*** DATA BELOW Section Begins ***

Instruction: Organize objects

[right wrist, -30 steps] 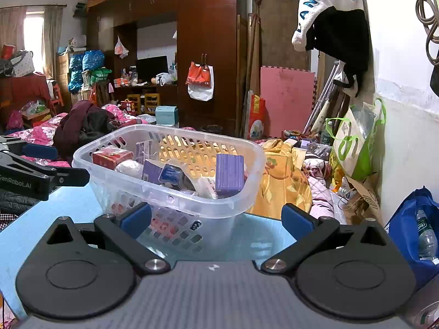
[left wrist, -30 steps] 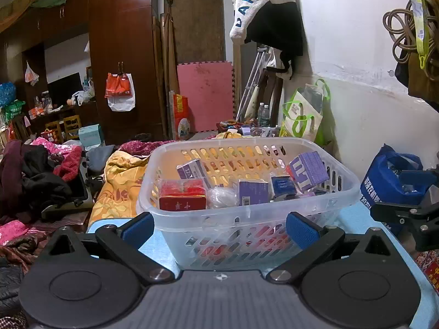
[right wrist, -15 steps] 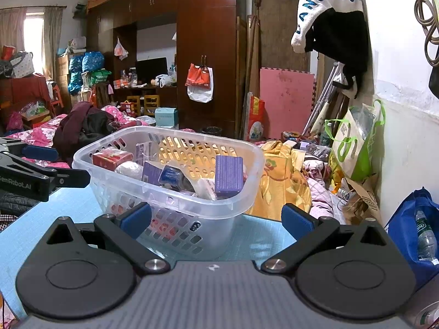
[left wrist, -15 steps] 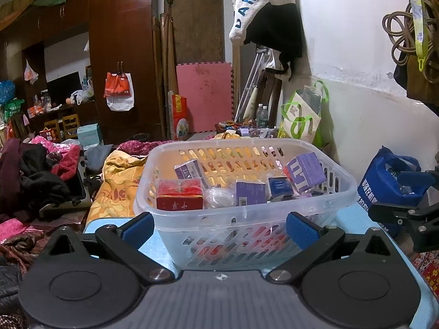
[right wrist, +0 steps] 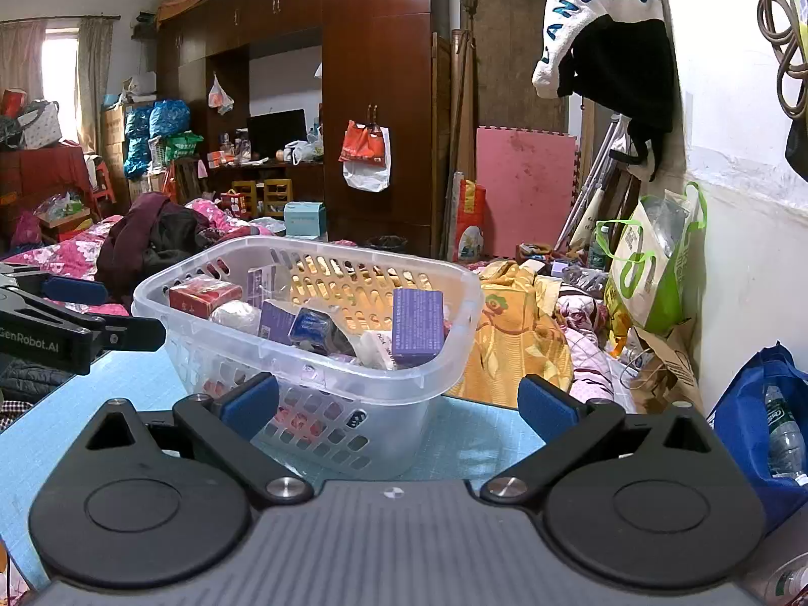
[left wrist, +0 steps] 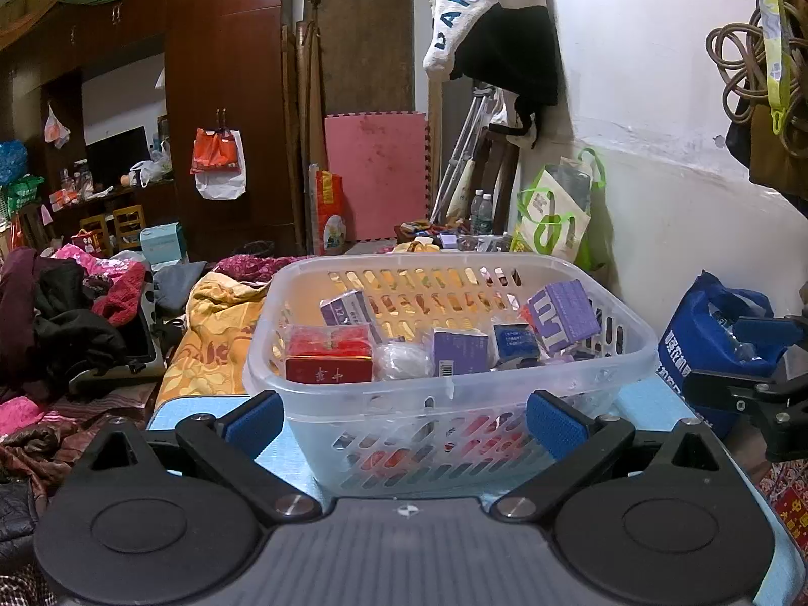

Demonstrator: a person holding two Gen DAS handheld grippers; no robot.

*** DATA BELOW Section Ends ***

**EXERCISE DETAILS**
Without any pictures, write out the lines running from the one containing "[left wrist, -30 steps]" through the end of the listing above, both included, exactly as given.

**SOLUTION TO THE EXERCISE**
[left wrist, -30 steps] 
[right wrist, -15 steps] 
[left wrist, -15 steps] 
[right wrist, +0 steps] 
[left wrist, +0 steps] 

Demonstrator: a person holding two Gen DAS handheld grippers; no robot.

No more output will be produced for this exercise.